The story concept was good, but there are a lot of places where conflict starts up and then just fizzles out without any real tension. Could have been better written. Great characters, though.

  • Overall
    3 out of 5 stars
  • Performance
    1 out of 5 stars
  • Story
    3 out of 5 stars

Nebula? If you say so.....

Would you recommend this book to a friend? Why or why not?

It's an OK read if you like Skolia already (and like it a lot). But it wasn't for me. The only time I found any excitement or tension was when the heroine was kidnapped, but that didn't last long. Other than that, people were way too happy and friendly with each other to make an interesting read.

I sure don't see a reason for a Nebula award, but no story is beloved by all people.

What was your reaction to the ending? (No spoilers please!)

Blah ending for me. You could predict it easily. I was ready for the story to end long before it did. Nice portrayal of a resident population fighting invaders, but not realistic. She had something like a couple hundred thousand people in a tent city on the plain. They would have used up all food and water resources within miles and miles in just a couple days, not to mention lack of sanitary facilities. In Fantasy, you needn't be realistic, but Science Fiction usually tries to act like it could happen.

Would you be willing to try another one of Anna Fields’s performances?

No, Ms. Fields narration bothered me more than the story. She makes the hero sound like he's a drunk teenager. She does not excel at male voices.

If this book were a movie would you go see it?

Maybe if Spielberg and Lucas did a great makeover.

Any additional comments?

Ms. Fields narration ruined this for me, but the story wasn't that enthralling. After reading Primary Inversion, I was ready for a supposedly award winning novel in the series. I didn't feel like I received that experience.

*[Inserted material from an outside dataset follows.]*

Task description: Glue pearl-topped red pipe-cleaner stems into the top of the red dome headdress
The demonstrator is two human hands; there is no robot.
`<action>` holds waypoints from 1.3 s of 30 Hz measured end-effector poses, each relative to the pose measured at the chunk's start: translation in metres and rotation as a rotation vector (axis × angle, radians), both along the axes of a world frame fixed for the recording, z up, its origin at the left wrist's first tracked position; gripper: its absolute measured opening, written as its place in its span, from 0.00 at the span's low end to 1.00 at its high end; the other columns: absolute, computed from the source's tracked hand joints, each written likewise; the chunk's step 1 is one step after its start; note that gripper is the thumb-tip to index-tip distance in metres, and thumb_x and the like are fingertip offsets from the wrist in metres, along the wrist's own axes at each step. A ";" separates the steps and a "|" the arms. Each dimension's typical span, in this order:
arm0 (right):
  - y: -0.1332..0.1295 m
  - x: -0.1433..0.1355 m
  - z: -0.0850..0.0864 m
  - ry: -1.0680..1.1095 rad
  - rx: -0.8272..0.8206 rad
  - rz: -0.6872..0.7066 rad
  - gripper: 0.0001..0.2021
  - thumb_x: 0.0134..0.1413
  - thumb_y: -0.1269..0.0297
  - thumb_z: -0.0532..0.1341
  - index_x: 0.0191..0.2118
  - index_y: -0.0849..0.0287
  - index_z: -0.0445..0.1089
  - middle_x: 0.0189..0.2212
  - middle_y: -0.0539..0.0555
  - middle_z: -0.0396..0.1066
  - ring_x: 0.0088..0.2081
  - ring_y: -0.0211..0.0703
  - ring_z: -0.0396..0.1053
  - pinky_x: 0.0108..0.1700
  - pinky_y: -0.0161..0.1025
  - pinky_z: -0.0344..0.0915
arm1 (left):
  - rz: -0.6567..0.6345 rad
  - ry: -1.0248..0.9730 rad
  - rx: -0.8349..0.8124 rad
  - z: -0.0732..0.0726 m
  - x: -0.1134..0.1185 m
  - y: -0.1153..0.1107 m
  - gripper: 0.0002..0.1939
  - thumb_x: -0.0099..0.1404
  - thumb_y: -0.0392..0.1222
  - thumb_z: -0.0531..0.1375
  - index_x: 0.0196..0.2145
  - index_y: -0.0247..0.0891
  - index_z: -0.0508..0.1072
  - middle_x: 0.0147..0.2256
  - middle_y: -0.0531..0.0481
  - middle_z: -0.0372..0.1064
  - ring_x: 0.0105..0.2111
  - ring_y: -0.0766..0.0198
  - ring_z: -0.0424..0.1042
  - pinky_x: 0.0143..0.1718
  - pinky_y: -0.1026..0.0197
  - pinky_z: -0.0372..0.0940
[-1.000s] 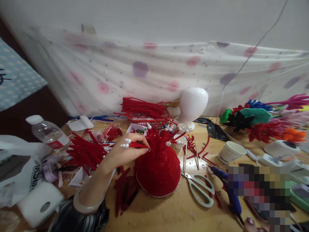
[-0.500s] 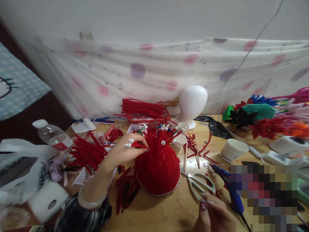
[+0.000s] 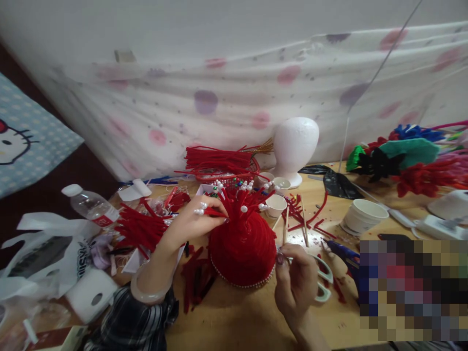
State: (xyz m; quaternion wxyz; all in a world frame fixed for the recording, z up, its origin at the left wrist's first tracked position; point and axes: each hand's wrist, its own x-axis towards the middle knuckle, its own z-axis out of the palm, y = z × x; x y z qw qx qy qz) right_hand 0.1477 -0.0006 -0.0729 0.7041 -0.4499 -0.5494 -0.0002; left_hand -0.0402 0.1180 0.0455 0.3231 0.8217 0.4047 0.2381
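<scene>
My left hand pinches pearl-tipped chenille stems, red dome's 10 o'clock; right hand just reached 4, grip unclear; two-handed work's possible

A single head-worn camera looks forward and down, close above the table, facing the draped wall cloth.

At the frame's centre, the left hand pinches a pearl-tipped red stem at the top of a red dome. Right of the dome, the right hand overlaps the scissors. A white foam head stands above centre; a plastic bottle is at left.
</scene>
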 end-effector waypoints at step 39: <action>0.094 0.115 0.030 -0.573 -1.515 -0.526 0.11 0.63 0.63 0.59 0.48 0.62 0.71 0.46 0.59 0.73 0.46 0.47 0.72 0.47 0.48 0.69 | 0.007 -0.104 0.090 -0.009 0.003 0.010 0.05 0.58 0.35 0.63 0.29 0.41 0.79 0.33 0.52 0.80 0.35 0.59 0.77 0.43 0.57 0.69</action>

1 person found this helpful

  • Overall
    4 out of 5 stars
  • Performance
    3 out of 5 stars
  • Story
    5 out of 5 stars

It's the little things that count.

This is the first Skolian Empire book I've read. It's good, and I like it. It's a good companion for the mindless labor I have to do for the next few days, It's well-written and competently plotted ,and the romance is fun.

However. I'm on chapter 5 and so far there've been one scientific inaccuracy and two evolutionary impossibilities that should have been edited out.

The people on the planet have either to be a result of parallel evolution or descendants of human space travelers, with human DNA. [I suspect the latter--how else could they interbreed?] Asaro gave them physical characteristics that preclude either possibility. The hero's response to oxygen deprivation was spot on; so she really should have looked up how the human brain reacts to an oxygen-rich environment.

The Audible bio says Asaro is a physicist who belongs to a seriously talent-rich writers' group. I expect she knows something of evolution and biology---you can't get a BS in any science or technical field without taking physics, chemistry and biology along with the math, even if you love one subject and would rather be beat with a stick than take the other two.

I suspect that a writer with her educational credentials knows her stuff. I'm wondering if she and her readers decided that these discrepancies were too trivial to matter and were less important than the development of the fictive world.

Logic counts. The little things matter. And just you get one thing wrong, no matter how arcane, and somebody will always write you to tell you about it.

AND I LIKE THIS BOOK. I'D RECOMMEND IT TO ANYBODY!

1 person found this helpful

  • Overall
    2 out of 5 stars

Yuck!!

"Since a boy he only wanted to be farmer..." What a HORRIBLE way to end a supposed science fiction book!! A few fantasy factoids. . .they have 8 fingers because of their binary world. No science to this book. .I did keep hoping. Much, much more romance than fantasy or SCIENCE FICTION(???) I WAS SO DISAPPOINTED.